To create a collection from your sequences, check the box next to the “Name” header to select all of the uploaded genomes. Then, from the top-rigth of the table, click Selected Genomes –> Create Collection:
In the next window give a name and description to your collection:
It is highly recommended to provide details for your collection:
- Title - give your collection a title that is meaningful to you, for example: “Cholera workshop 2023”.
- Description - give a brief description of your samples, for example: “Culture-based sequencing of Vibrio samples using a Nanopore platform. Samples were collected from patients in the outbreak in
on . De novo assembly was performed using Flye followed by Medaka polishing.” - If your data come from a published study, provide a DOI of the study.
Finally, click Create Now button to create your collection. You will be shown a table and map, with the samples you just added to the collection:
This table contains several columns:
- Purple download button - download the assembled genome in FASTA format. This is the same file that you just uploaded, so it’s not very useful in our case. It can be useful if you want to download the public sequences available from within Pathogenwatch.
- Green download button - download the gene annotation performed by Pathogenwatch in GFF format. Note that our assembly script already performed gene annotation using Bakta, so this feature is also not so useful for us. But again, if you were using public sequences from Pathogenwatch, you could download their GFF files.
- NAME - your sample name.
- REFERENCE - the reference lineage that your sequence was closest to. Vibriowatch defines a set of 17 ‘reference genomes’, 14 of which belong to current pandemic lineages (7PET). Their reference genomes are named ‘Wi_Tj’ where ‘W’ stands for a Wave and ‘T’ stands for a Transmission event. Our samples are closest to W3_T13, which is a recent lineage. This makes sense, as our samples are from isolates collected in 2023.
- INC TYPES - identification of plasmids relevant for enterobacterial strains (“inc” stands for “incompatibility”, refering to plasmid incompatibility groups). Inc plasmids often carry antibiotic resistance and virulence genes, making them of particular relevance for public health (e.g. Foley et al 2021).
- ST and PROFILE - these columns refer to the “sequence type” (ST) assigned to each of our samples.
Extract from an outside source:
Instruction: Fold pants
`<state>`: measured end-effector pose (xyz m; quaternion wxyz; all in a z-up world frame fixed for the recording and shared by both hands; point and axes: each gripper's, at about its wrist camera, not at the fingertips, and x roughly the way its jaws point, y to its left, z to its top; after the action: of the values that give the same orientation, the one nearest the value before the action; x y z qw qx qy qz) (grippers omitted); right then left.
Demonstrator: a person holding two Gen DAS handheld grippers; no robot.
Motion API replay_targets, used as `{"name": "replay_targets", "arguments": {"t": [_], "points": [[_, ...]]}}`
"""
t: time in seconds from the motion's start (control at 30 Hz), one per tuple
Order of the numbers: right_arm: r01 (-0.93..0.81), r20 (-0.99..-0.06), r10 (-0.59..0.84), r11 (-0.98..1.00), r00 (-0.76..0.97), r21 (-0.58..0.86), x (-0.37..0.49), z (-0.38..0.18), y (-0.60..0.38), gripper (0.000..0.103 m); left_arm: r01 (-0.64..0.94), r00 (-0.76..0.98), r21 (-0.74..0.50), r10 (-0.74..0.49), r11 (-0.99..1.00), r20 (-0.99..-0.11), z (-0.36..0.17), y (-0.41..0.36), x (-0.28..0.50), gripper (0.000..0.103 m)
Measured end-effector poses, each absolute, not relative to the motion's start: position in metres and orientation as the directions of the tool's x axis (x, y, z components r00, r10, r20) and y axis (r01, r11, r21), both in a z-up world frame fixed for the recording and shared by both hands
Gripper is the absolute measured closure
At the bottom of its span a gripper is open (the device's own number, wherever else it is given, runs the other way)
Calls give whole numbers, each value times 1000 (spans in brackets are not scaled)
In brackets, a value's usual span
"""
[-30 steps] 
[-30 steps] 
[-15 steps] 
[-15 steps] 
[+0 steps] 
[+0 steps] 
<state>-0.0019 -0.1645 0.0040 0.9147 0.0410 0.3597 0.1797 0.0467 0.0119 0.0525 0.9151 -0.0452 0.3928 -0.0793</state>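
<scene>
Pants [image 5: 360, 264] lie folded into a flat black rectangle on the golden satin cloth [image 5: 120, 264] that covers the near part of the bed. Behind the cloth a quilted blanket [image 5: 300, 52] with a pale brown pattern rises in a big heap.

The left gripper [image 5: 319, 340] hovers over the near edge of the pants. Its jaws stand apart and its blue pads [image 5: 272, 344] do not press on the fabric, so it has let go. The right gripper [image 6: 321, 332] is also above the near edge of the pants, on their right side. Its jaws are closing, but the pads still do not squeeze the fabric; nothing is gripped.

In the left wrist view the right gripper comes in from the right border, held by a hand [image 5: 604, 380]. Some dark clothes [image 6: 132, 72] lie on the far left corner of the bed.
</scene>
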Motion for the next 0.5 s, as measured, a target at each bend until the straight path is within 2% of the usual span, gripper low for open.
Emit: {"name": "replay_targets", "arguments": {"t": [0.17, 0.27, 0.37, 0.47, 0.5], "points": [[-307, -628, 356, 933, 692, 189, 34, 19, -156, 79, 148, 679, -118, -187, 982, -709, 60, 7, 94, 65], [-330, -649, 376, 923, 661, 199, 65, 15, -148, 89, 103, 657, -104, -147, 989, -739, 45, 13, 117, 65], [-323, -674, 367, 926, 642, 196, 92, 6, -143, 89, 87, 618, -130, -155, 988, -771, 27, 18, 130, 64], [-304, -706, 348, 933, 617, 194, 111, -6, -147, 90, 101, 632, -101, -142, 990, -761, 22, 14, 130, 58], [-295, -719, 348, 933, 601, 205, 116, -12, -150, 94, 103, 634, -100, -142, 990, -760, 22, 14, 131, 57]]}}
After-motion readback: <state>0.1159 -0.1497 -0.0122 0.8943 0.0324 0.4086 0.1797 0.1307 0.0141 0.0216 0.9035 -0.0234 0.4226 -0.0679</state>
We will detail this analysis in the next chapter.
- BIOTYPE and SEROGROUP - refer to the biotype and serogroup our samples likely belong to, based on the genes present in their genomes (we detailed how V. cholerae strains are classified in an earlier chapter)
We will further analyse these results in the following chapters.
10.4 Exercises
For these exercises, you can either use the dataset we provide in Data & Setup, or your own data. You also need to have completed the genome assembly exercise in Section 8.4.
10.5 Summary
- Pathogenwatch is a web-based platform designed for genomic surveillance of bacterial pathogens. It assists in the analysis and interpretation of genomic data to monitor disease outbreaks and track pathogen evolution.
- You can upload genome assemblies in FASTA format and accompanying metadata as CSV files.
- Assemblies can be organized into collections, making it simpler to manage and analyze multiple samples together.
- Pathogenwatch’s interface offers an intuitive user experience designed for users with varying levels of expertise, providing results such as biotype/serogroup, strain classification, antimicrobial resistance (AMR) and phylogenetic placement.